Robert Dreyfuss, Amerikan The Nation gazetesindeki köşesinde Lübnan için yapılan bu mücadeleden söz ediyor (“The Battle for Lebanon“, 25 Mayıs) Amerikan Başkan Yardımcısı Joseph Biden, Beyrut ziyareti sırasında Amerikan yardımının seçim sonuçlarına bağlı olduğunu açıklamıştı. Ama Dreyfuss, bu yardımın Hizbullah’ın kazanması durumunda mümkün olacağını düşünüyor. Jerusalem Post‘ta Hizbullah seçimlerde kaybetse bile Lübnan’ı kontrolü altında tutacağına ilişkin bir makale yazdı. Aslında benim de çoğu kez yazdığım gibi, Lübnan’da bir ulusal birlik hükümeti kurulmasını izleyen kriz dönemi sırasında (2008 Mayıs’ındaki Doha anlaşmalarından sonra), ülke ikiye bölündü. Bölgesel kararsızlıklara ve kırılgan iç dengeye bakılırsa, seçim sonuçları ne olursa olsun, Lübnan’ın yalnızca bir yarısını temsil edecek bir hükümete katılmak pek olası görünmüyor. Yeni saflaşmalar olacak gibi ve tüm gözlemciler, Velid Canbulat’ın ulusal bir diyalog için bir şeyler yapmaya çalıştığını not ediyor.

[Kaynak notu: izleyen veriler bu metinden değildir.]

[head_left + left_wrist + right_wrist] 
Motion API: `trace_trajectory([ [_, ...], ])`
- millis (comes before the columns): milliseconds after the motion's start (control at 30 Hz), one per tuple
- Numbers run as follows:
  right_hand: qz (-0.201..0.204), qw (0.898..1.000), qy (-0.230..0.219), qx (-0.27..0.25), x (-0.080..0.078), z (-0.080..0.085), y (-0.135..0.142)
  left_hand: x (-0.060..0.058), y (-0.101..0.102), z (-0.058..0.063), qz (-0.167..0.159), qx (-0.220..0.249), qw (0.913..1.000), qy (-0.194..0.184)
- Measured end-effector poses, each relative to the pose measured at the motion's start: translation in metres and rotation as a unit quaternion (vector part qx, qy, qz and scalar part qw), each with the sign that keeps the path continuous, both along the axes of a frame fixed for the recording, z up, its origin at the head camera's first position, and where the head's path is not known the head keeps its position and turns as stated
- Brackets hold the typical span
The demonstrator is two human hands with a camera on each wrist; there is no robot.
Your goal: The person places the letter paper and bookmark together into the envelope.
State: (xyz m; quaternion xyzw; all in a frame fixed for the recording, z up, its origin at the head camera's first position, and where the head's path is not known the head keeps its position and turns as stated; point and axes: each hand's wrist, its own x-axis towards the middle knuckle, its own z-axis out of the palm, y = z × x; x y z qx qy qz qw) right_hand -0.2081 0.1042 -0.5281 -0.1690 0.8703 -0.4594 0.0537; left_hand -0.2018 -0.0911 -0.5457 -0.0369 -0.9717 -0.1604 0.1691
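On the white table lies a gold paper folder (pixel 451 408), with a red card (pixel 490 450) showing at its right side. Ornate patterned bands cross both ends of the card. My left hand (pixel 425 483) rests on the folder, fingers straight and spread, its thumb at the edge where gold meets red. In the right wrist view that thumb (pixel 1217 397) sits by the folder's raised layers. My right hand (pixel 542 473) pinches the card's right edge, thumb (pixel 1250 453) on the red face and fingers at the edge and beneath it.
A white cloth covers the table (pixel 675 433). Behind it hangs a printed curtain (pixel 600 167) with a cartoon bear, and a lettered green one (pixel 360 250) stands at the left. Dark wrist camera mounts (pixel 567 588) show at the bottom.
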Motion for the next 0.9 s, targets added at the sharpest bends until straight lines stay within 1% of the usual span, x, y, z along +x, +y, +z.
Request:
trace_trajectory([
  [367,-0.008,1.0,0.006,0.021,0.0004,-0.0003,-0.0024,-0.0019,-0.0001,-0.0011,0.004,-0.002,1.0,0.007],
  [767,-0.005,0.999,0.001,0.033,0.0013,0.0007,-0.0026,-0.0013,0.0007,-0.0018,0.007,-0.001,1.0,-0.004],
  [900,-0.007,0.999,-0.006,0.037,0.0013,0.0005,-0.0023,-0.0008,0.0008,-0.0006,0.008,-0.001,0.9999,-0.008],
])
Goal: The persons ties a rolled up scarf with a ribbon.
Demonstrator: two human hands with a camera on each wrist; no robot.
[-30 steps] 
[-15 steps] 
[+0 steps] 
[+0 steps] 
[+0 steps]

Roula Khalaf, 29 Mayıs tarihli Financial Times‘ta, Obama’yı Lübnanlı seçmenlerin tercihine saygı duymaya çağırırken (“Obama must respect the choice of Lebenon’es voters“), İran Devlet Başkanı’nın 26 Mayıs’ta Nahar sitesinde yer alan açıklamaları yeni bir polemik başlattı: “Ahmedinejad: Opposition Election Victory will Change Region” Başkan, muhalefetin zaferinin “direnişi güçlendireceğini ve bölgedeki statüyü değiştireceğini” söylüyordu. Eski çoğunluk (Suud Hariri’nin çevresindeki) bu müdahaleyi eleştirdi; ama Hizbullah’ın, Genel Sekreter Yardımcısı Naim Kasem aracılığıyla el Cezire televizyonunda verdiği yanıt (28 Mayıs) şaşırtıcıydı: “Başkan Ahmedinejad, aslında Lübnan’da görmek istediği ve bölgeyi de etkileyebilecek bir durumdan söz etti. Ama bu konuda hiçbir rolü yok. Hizbullah, tercihlerini bir Lübnan partisi olarak yapar. (…) Biz Hizbullah olarak, bu ülke insanlarının da çok iyi bildiği gibi, seçim mücadelemizi Lübnan’ın kendi gerçekliğine göre ve kendi kararlarımız temelinde sürdürüyoruz.”
31 Mayıs 2009
[Le Monde Diplomatique’teki Fransızca orijinalinden 5deniz (Sendika.Org) için Şule Ünsaldı tarafından çevrilmiştir]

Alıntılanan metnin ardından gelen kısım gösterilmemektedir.